→ **Your objective**: Your task is to reproduce the listing exactly, without its images.
=== Begin Enclosure ===
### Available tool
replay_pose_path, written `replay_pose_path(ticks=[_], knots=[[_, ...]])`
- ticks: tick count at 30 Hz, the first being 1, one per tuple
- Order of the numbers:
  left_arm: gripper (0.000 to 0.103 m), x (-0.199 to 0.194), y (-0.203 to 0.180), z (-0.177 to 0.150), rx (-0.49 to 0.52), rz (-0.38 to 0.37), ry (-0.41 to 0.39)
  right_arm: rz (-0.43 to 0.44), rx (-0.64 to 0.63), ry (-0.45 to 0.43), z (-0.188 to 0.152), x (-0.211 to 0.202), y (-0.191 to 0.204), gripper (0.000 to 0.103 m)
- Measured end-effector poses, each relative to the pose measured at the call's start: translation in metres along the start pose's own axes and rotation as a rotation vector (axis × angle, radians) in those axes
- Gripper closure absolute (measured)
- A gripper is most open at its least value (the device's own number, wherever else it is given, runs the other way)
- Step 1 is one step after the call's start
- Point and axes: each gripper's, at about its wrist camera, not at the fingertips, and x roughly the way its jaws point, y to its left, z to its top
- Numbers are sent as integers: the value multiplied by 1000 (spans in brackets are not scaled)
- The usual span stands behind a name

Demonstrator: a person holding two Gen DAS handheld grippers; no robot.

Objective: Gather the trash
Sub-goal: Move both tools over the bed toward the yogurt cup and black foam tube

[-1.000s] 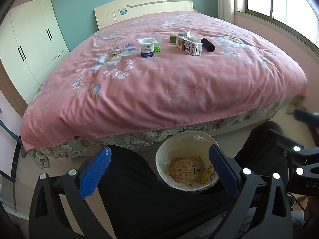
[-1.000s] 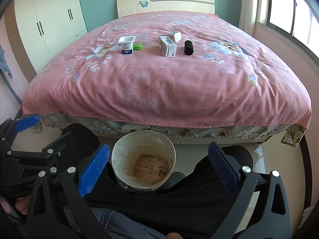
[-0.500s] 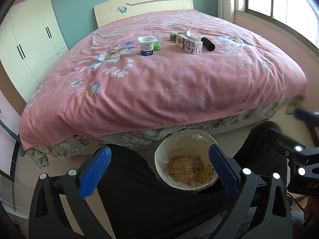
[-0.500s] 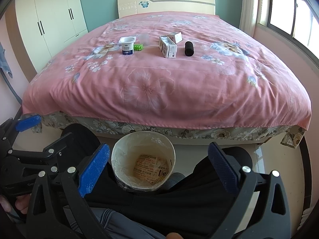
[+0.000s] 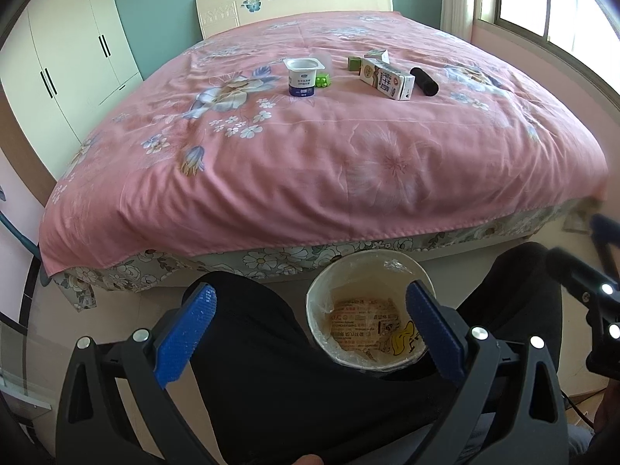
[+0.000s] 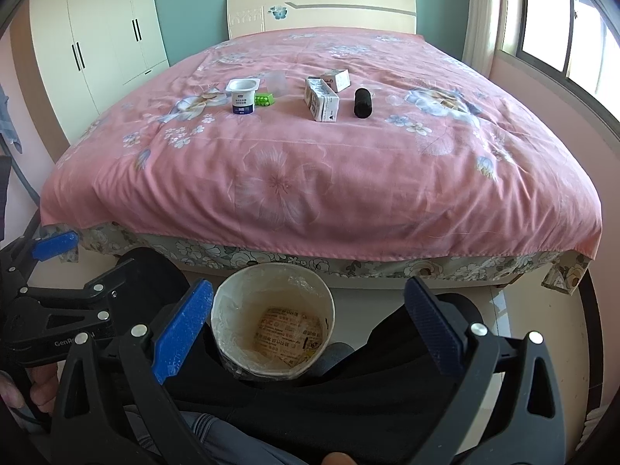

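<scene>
Trash lies far back on the pink bed [image 5: 329, 162]: a white yogurt cup [image 5: 302, 76] [image 6: 242, 95], a small green piece [image 5: 322, 80] [image 6: 264, 99], a milk carton [image 5: 386, 79] [image 6: 321, 99], a small box [image 6: 336, 79], a black cylinder [image 5: 424, 81] [image 6: 362, 102] and a clear plastic cup [image 6: 276, 83]. A round paper bin [image 5: 370, 312] [image 6: 273, 319] with a wrapper in its bottom sits between the person's knees. My left gripper [image 5: 310, 329] and right gripper [image 6: 308, 327] both hang open over the lap, holding nothing.
White wardrobes [image 6: 97, 42] stand at the left wall, a window [image 6: 558, 35] at the right. The bed's floral skirt [image 6: 348, 263] ends just beyond the bin. The person's dark trouser legs [image 5: 271, 368] fill the foreground.
Both grippers have tilted up slightly and edged toward the bed; the bin and the trash have not moved.
</scene>
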Motion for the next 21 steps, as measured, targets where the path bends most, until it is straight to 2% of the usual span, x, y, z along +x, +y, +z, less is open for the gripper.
replay_pose_path(ticks=[6,8,11,17,21], knots=[[3,8,-3,8,38,9,1,-8,-11,-13,7,3,-7,6],[3,14,-2,13,36,-9,13,-10,-21,-25,13,4,-9,6],[3,22,2,24,31,-3,17,18,-10,-32,25,7,-17,6],[3,28,12,49,62,1,-14,44,-23,-41,53,12,-36,6],[3,30,20,67,47,-1,-34,64,-62,-29,71,20,-45,6]])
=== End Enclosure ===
→ **Exercise solution**:
### Available tool
replay_pose_path, written `replay_pose_path(ticks=[_], knots=[[_, ...]])`
- ticks: tick count at 30 Hz, the first being 1, one per tuple
- Order of the numbers:
  left_arm: gripper (0.000 to 0.103 m), x (-0.199 to 0.194), y (-0.203 to 0.180), z (-0.177 to 0.150), rx (-0.49 to 0.52), rz (-0.38 to 0.37), ry (-0.41 to 0.39)
  right_arm: rz (-0.43 to 0.44), rx (-0.64 to 0.63), ry (-0.45 to 0.43), z (-0.188 to 0.152), x (-0.211 to 0.202), y (-0.191 to 0.204), gripper (0.000 to 0.103 m)
- Measured end-effector poses, each relative to the pose measured at the call's start: translation in metres along the start pose's own axes and rotation as a rotation vector (axis × angle, radians) in those axes
- Gripper closure absolute (measured)
- A gripper is most open at its least value (the device's own number, wherever else it is given, runs the other way)
- Step 1 is one step after the call's start
- Point and axes: each gripper's, at about its wrist camera, not at the fingertips, and x roughly the way its jaws point, y to its left, z to its top
- Numbers are sent as integers: the value multiplied by 1000 (spans in brackets are not scaled)
- The usual span stands behind a name

Demonstrator: a person holding two Gen DAS handheld grippers; no robot.

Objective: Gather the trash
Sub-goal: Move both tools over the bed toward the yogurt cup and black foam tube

[-1.000s] 
[-1.000s] 
[-0.500s] 
[-0.500s] 
[+0.000s] 
[+0.000s] 

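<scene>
Trash lies far back on the pink bed [image 5: 329, 162]: a white yogurt cup [image 5: 302, 76] [image 6: 242, 95], a small green piece [image 5: 322, 80] [image 6: 264, 99], a milk carton [image 5: 386, 79] [image 6: 321, 99], a small box [image 6: 336, 79], a black cylinder [image 5: 424, 81] [image 6: 362, 102] and a clear plastic cup [image 6: 276, 83]. A round paper bin [image 5: 370, 312] [image 6: 273, 319] with a wrapper in its bottom sits between the person's knees. My left gripper [image 5: 310, 329] and right gripper [image 6: 308, 327] both hang open over the lap, holding nothing.
White wardrobes [image 6: 97, 42] stand at the left wall, a window [image 6: 558, 35] at the right. The bed's floral skirt [image 6: 348, 263] ends just beyond the bin. The person's dark trouser legs [image 5: 271, 368] fill the foreground.
Both grippers have tilted up slightly and edged toward the bed; the bin and the trash have not moved.
</scene>
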Motion for the next 21 steps, as measured, targets where the path bends most, until it is straight to 2% of the usual span, x, y, z along +x, +y, +z, less is open for the gripper.
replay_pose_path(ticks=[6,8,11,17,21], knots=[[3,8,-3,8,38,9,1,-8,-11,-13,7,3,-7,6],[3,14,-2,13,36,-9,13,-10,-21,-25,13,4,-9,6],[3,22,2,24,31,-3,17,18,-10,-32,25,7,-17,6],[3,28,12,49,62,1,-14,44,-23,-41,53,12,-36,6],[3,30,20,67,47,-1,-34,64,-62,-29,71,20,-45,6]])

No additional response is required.